WORK ORDER = Would you transcribe each of the entries exactly, with nothing added or dropped?

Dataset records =
==*==

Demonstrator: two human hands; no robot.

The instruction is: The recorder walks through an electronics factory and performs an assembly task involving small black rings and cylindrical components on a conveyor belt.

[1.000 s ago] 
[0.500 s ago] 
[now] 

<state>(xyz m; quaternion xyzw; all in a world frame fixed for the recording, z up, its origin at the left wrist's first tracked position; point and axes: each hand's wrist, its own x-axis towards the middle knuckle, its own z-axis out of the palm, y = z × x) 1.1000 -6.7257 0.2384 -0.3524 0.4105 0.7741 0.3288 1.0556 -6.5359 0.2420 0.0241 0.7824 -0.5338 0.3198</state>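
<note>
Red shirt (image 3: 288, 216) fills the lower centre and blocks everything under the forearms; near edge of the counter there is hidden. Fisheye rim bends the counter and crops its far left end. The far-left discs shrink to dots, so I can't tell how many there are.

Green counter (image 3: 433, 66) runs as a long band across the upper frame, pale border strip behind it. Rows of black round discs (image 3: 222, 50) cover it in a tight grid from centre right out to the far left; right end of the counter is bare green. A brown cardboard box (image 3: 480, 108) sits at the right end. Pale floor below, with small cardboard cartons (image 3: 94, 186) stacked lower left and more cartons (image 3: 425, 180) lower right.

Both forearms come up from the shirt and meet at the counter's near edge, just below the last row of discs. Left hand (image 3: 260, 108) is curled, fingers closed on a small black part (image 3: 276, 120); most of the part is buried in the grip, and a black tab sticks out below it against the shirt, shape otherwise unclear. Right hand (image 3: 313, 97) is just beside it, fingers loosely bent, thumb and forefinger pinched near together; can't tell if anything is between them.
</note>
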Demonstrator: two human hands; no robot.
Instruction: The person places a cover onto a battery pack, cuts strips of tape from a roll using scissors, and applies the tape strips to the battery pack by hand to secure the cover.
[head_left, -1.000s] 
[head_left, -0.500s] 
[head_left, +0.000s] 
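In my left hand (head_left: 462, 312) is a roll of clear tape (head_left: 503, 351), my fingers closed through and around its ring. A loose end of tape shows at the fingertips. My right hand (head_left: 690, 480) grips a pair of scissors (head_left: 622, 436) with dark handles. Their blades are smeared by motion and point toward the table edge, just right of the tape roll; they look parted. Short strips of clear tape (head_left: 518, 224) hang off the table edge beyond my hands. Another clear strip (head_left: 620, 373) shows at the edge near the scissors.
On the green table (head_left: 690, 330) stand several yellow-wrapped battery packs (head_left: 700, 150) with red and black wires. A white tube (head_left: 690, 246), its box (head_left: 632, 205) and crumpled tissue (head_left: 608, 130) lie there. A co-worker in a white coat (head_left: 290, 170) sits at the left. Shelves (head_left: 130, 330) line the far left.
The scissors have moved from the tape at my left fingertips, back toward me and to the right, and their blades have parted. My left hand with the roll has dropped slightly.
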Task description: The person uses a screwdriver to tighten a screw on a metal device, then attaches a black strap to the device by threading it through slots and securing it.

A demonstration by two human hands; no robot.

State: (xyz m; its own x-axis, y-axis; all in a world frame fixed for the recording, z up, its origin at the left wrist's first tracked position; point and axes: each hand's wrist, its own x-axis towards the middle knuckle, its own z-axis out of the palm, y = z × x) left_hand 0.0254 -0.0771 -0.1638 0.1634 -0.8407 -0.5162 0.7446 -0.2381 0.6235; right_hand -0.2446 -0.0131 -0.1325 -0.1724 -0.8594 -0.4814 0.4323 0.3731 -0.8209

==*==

TASK RESPONSE =
Demonstrator: two human hands; no robot.

The instruction is: The recorder walks through an electronics factory and performs an assembly task involving small black rings and cylindrical components on a conveyor belt.

[1.000 s ago] 
[0.500 s ago] 
[now] 

<state>(xyz m; quaternion xyzw; all in a world frame fixed for the recording, z up, its origin at the left wrist's first tracked position; point and axes: each hand's wrist, its own x-axis towards the middle knuckle, its own z-axis out of the palm, y = z × x) 1.1000 -6.7257 0.2384 -0.3524 0.4105 0.7741 0.3288 1.0556 -6.5359 0.2420 0.0241 0.7824 -0.5338 0.3198</state>
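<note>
Red shirt (image 3: 288, 216) fills the lower centre and blocks everything under the forearms; near edge of the counter there is hidden. Fisheye rim bends the counter and crops its far left end. The far-left discs shrink to dots, so I can't tell how many there are.

Green counter (image 3: 433, 66) runs as a long band across the upper frame, pale border strip behind it. Rows of black round discs (image 3: 222, 50) cover it in a tight grid from centre right out to the far left; right end of the counter is bare green. A brown cardboard box (image 3: 480, 108) sits at the right end. Pale floor below, with small cardboard cartons (image 3: 94, 186) stacked lower left and more cartons (image 3: 425, 180) lower right.

Both forearms come up from the shirt and meet at the counter's near edge, just below the last row of discs. Left hand (image 3: 260, 108) is curled, fingers closed on a small black part (image 3: 276, 120); most of the part is buried in the grip, and a black tab sticks out below it against the shirt, shape otherwise unclear. Right hand (image 3: 313, 97) is just beside it, fingers loosely bent, thumb and forefinger pinched near together; can't tell if anything is between them.
</note>
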Demonstrator: two human hands; no robot.
Instruction: The person places a cover onto a battery pack, cuts strips of tape from a roll using scissors, and applies the tape strips to the battery pack by hand to secure the cover.
[head_left, -1.000s] 
[head_left, -0.500s] 
[head_left, +0.000s] 
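In my left hand (head_left: 462, 312) is a roll of clear tape (head_left: 503, 351), my fingers closed through and around its ring. A loose end of tape shows at the fingertips. My right hand (head_left: 690, 480) grips a pair of scissors (head_left: 622, 436) with dark handles. Their blades are smeared by motion and point toward the table edge, just right of the tape roll; they look parted. Short strips of clear tape (head_left: 518, 224) hang off the table edge beyond my hands. Another clear strip (head_left: 620, 373) shows at the edge near the scissors.
On the green table (head_left: 690, 330) stand several yellow-wrapped battery packs (head_left: 700, 150) with red and black wires. A white tube (head_left: 690, 246), its box (head_left: 632, 205) and crumpled tissue (head_left: 608, 130) lie there. A co-worker in a white coat (head_left: 290, 170) sits at the left. Shelves (head_left: 130, 330) line the far left.
The scissors have moved from the tape at my left fingertips, back toward me and to the right, and their blades have parted. My left hand with the roll has dropped slightly.
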Task description: The person uses a screwdriver to tighten a screw on a metal device, then attaches a black strap to the device by threading it through slots and securing it.

A demonstration by two human hands; no robot.

State: (xyz m; its own x-axis, y-axis; all in a world frame fixed for the recording, z up, its origin at the left wrist's first tracked position; point and axes: each hand's wrist, its own x-axis towards the middle knuckle, its own z-axis out of the palm, y = z × x) left_hand 0.0254 -0.0771 -0.1638 0.1634 -0.8407 -0.5162 0.7446 -0.2381 0.6235; right_hand -0.2446 -0.0131 -0.1325 -0.1724 -0.8594 -0.4814 0.4323 0.3731 -0.8209

The output is complete as it stands.